(Beginning of COLLECTED MATERIAL)
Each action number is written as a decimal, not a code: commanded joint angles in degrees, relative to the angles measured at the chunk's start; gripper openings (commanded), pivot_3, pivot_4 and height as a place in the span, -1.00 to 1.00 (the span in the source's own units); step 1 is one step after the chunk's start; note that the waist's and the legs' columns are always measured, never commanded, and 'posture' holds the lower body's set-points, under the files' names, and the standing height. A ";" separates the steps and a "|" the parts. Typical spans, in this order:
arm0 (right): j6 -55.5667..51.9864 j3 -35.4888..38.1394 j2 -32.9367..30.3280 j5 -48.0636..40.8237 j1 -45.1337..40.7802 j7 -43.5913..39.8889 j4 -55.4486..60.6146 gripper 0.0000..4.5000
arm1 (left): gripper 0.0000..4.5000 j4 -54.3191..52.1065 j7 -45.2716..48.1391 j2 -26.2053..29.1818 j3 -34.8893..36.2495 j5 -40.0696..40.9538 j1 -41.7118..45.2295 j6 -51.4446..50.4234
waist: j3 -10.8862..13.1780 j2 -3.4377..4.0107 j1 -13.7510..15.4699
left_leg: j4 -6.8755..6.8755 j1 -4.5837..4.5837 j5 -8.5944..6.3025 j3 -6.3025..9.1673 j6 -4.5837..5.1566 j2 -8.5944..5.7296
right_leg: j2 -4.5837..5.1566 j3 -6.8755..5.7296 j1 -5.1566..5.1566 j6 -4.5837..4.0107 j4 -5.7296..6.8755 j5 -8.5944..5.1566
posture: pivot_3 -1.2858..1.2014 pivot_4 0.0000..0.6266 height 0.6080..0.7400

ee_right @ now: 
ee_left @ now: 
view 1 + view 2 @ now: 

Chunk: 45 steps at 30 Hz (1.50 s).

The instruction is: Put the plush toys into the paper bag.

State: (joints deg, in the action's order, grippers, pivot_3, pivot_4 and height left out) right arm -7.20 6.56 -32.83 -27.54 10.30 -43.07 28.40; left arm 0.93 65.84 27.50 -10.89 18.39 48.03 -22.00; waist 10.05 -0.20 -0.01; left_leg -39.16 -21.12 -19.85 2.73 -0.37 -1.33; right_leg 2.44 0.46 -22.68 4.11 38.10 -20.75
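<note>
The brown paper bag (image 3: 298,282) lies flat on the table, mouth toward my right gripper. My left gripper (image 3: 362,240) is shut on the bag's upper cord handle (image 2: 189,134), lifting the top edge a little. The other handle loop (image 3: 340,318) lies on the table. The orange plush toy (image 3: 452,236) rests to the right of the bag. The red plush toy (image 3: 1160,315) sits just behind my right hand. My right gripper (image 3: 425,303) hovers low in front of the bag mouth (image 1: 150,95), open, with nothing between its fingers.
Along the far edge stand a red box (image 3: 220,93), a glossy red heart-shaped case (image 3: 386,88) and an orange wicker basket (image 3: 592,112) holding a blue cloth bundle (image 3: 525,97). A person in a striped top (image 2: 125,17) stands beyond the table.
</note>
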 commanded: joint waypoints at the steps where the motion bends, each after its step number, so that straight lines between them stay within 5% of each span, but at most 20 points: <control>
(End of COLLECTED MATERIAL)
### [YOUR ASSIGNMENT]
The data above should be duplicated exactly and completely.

### [TASK RESPONSE]
Each action number is written as a decimal, not a code: commanded joint angles in degrees, relative to the angles measured at the chunk's start; gripper openings (commanded), pivot_3, pivot_4 and height as a place in the span, -1.00 to 1.00 (the span in the source's own units); step 1 is one step after the chunk's start; note that the waist's and the legs' columns are always measured, never commanded, and 'posture' holds the lower body's set-points, under the files' names, and the standing height. A ";" separates the steps and a "|" the parts. Typical spans, in this order:
arm0 (right): j6 -55.5667..51.9864 j3 -35.4888..38.1394 j2 -32.9367..30.3280 j5 -48.0636..40.8237 j1 -45.1337..40.7802 j7 -43.5913..39.8889 j4 -55.4486..60.6146 gripper 0.0000..4.5000
arm1 (left): gripper 0.0000..4.5000 j4 -54.3191..52.1065 j7 -45.2716..48.1391 j2 -26.2053..29.1818 j3 -34.8893..36.2495 j5 -40.0696..40.9538 j1 -41.7118..45.2295 j6 -51.4446..50.4234
waist: j3 -10.8862..13.1780 j2 -3.4377..4.0107 j1 -13.7510..15.4699
left_leg: j4 -6.8755..6.8755 j1 -4.5837..4.5837 j5 -8.5944..6.3025 j3 -6.3025..9.1673 j6 -4.5837..5.1566 j2 -8.5944..5.7296
right_leg: j2 -4.5837..5.1566 j3 -6.8755..5.7296 j1 -5.1566..5.1566 j6 -4.5837..4.0107 j4 -5.7296..6.8755 j5 -8.5944..5.1566
posture: pivot_3 -1.2858..1.2014 pivot_4 0.0000..0.6266 height 0.6080..0.7400

ee_right @ now: 
ee_left @ now: 
view 1 + view 2 @ now: 

Chunk: 45 steps at 30 Hz (1.50 s).

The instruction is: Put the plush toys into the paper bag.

State: (joints deg, in the action's order, grippers, pivot_3, pivot_4 and height left out) right arm -7.20 6.56 -32.83 -27.54 10.30 -43.07 28.40; left arm 0.93 65.84 27.50 -10.89 18.39 48.03 -22.00; waist 10.05 -0.20 -0.01; left_leg -39.16 -21.12 -19.85 2.73 -0.37 -1.33; right_leg 2.44 0.46 -22.68 4.11 38.10 -20.75
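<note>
The brown paper bag (image 3: 298,282) lies flat on the table, mouth toward my right gripper. My left gripper (image 3: 362,240) is shut on the bag's upper cord handle (image 2: 189,134), lifting the top edge a little. The other handle loop (image 3: 340,318) lies on the table. The orange plush toy (image 3: 452,236) rests to the right of the bag. The red plush toy (image 3: 1160,315) sits just behind my right hand. My right gripper (image 3: 425,303) hovers low in front of the bag mouth (image 1: 150,95), open, with nothing between its fingers.
Along the far edge stand a red box (image 3: 220,93), a glossy red heart-shaped case (image 3: 386,88) and an orange wicker basket (image 3: 592,112) holding a blue cloth bundle (image 3: 525,97). A person in a striped top (image 2: 125,17) stands beyond the table.
</note>
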 commanded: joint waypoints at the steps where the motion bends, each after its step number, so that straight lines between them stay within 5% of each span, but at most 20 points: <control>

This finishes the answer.